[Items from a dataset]

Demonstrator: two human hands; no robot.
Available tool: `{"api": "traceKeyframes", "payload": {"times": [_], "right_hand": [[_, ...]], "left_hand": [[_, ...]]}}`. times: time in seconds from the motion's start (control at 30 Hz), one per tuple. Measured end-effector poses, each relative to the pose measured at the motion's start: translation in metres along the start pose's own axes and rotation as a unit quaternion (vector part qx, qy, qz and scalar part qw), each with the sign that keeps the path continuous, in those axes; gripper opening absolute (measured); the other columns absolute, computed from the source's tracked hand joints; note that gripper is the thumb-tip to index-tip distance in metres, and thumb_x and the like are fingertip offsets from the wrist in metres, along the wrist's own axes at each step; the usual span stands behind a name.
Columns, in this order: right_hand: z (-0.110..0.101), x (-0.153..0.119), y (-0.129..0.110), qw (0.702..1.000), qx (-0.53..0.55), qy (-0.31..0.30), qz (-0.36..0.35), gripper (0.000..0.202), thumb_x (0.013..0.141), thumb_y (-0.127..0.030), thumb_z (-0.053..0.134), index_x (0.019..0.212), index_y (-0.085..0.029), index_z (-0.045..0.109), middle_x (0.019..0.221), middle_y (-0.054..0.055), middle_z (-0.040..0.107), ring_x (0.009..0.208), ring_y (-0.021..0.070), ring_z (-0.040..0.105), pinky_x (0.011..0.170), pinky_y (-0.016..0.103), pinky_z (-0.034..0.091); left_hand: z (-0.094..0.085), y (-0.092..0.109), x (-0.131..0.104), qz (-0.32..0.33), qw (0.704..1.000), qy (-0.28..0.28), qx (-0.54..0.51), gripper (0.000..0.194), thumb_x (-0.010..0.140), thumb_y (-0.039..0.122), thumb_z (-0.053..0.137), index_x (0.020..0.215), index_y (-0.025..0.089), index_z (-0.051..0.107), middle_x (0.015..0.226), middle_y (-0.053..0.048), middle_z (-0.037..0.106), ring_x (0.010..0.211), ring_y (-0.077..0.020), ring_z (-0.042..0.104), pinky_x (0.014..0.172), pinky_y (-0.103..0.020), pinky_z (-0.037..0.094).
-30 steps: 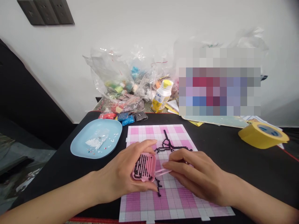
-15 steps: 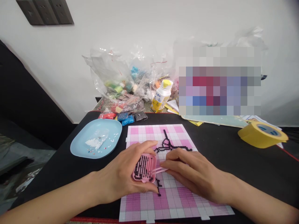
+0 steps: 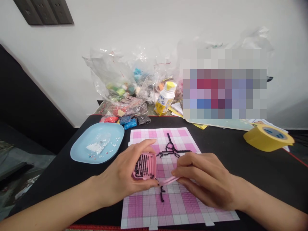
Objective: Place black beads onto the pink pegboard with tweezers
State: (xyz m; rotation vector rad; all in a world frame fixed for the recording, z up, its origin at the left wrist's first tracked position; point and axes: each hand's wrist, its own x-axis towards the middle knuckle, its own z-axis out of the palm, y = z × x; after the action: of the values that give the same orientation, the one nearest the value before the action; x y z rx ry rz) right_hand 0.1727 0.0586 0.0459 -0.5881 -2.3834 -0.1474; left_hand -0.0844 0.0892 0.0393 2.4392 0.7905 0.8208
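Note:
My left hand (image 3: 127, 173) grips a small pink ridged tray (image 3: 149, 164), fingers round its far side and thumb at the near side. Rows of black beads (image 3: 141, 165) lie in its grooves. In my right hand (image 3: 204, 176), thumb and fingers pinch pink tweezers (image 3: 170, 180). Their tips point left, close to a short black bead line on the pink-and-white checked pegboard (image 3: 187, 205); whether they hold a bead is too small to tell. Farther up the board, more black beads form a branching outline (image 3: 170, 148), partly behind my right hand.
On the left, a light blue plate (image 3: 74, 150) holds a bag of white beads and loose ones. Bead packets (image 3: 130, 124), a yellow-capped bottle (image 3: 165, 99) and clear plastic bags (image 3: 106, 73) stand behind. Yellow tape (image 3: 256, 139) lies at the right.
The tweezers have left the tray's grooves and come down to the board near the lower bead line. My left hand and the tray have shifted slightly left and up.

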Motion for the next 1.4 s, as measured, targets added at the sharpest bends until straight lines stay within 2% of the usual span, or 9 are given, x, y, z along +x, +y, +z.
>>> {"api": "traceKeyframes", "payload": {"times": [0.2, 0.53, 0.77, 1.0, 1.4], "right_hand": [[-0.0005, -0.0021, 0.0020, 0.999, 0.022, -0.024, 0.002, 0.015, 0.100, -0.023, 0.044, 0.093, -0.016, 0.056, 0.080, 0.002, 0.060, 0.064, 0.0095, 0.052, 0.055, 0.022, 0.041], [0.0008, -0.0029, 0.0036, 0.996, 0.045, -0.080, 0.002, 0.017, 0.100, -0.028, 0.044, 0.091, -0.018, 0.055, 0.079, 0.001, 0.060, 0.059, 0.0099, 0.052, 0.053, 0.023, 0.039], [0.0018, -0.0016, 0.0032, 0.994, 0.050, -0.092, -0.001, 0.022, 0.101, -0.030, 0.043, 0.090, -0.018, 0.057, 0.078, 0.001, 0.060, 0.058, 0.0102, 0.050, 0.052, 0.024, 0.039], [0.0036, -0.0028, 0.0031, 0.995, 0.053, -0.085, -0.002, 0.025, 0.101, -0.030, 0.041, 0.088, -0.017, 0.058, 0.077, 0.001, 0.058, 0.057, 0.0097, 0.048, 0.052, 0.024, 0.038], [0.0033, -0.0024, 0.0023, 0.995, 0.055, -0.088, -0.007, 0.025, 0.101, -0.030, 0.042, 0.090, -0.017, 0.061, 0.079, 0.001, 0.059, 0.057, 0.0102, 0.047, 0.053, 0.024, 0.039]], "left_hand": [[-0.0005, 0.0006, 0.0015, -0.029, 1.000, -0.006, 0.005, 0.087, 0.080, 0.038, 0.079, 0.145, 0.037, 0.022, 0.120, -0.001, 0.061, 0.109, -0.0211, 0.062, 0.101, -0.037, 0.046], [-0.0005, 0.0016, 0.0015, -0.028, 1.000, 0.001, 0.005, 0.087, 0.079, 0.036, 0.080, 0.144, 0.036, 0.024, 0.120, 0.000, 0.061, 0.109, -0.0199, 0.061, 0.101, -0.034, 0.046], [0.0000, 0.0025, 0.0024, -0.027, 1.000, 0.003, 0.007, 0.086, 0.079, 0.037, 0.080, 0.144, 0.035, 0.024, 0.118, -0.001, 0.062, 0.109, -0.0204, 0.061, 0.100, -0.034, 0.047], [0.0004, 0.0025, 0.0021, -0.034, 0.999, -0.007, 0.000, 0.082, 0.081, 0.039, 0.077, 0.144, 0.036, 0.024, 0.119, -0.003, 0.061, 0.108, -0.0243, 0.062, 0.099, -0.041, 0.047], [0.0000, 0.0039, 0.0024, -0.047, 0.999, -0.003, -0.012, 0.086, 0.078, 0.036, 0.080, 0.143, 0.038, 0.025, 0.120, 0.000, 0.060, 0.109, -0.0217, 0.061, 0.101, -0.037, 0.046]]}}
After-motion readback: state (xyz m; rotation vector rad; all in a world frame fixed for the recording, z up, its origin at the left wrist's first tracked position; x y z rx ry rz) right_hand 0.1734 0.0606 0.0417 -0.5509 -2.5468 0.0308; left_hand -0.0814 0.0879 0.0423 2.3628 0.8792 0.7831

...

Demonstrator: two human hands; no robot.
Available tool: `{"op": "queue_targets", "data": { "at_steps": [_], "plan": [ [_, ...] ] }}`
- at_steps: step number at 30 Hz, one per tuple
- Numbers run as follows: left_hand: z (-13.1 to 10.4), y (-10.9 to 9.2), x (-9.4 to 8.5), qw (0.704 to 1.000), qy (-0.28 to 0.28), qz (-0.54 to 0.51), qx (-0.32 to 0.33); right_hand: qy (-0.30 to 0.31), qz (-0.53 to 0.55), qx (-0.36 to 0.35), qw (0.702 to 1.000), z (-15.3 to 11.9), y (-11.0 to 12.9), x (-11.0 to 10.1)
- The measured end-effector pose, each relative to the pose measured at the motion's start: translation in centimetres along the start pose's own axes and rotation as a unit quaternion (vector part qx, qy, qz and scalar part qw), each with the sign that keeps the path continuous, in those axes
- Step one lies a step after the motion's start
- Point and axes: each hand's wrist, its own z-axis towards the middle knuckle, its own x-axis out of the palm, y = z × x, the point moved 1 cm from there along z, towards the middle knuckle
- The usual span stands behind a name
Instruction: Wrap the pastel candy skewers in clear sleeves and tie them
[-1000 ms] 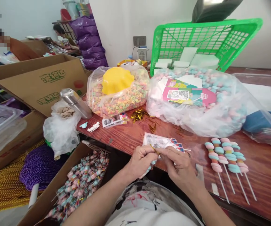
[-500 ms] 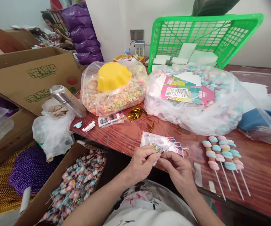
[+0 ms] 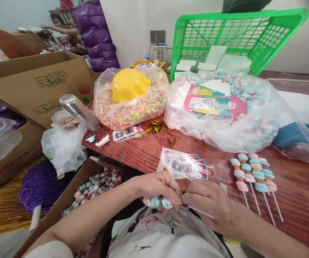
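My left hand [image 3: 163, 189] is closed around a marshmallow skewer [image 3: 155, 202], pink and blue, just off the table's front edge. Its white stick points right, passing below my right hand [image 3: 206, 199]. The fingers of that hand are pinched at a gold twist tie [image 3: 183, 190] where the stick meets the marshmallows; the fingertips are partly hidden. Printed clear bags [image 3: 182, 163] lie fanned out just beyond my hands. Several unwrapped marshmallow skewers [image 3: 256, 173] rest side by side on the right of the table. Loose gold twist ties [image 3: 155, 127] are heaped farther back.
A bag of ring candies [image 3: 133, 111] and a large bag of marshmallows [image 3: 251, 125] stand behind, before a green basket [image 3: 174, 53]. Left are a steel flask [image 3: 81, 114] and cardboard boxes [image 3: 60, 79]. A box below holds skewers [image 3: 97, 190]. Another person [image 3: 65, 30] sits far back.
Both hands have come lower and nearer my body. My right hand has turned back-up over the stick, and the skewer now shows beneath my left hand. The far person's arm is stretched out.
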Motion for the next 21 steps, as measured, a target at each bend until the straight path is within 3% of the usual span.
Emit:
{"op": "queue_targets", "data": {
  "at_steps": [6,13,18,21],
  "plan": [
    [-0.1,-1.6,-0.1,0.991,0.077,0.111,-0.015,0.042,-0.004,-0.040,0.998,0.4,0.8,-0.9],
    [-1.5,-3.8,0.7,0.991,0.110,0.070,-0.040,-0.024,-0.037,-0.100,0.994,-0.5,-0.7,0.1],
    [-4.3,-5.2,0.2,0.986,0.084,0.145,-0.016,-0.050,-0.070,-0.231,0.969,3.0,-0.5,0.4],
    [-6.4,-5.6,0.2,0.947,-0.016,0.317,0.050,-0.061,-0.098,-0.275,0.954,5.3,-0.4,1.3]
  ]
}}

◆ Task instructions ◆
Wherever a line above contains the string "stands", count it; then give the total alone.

◆ Written solution ◆
2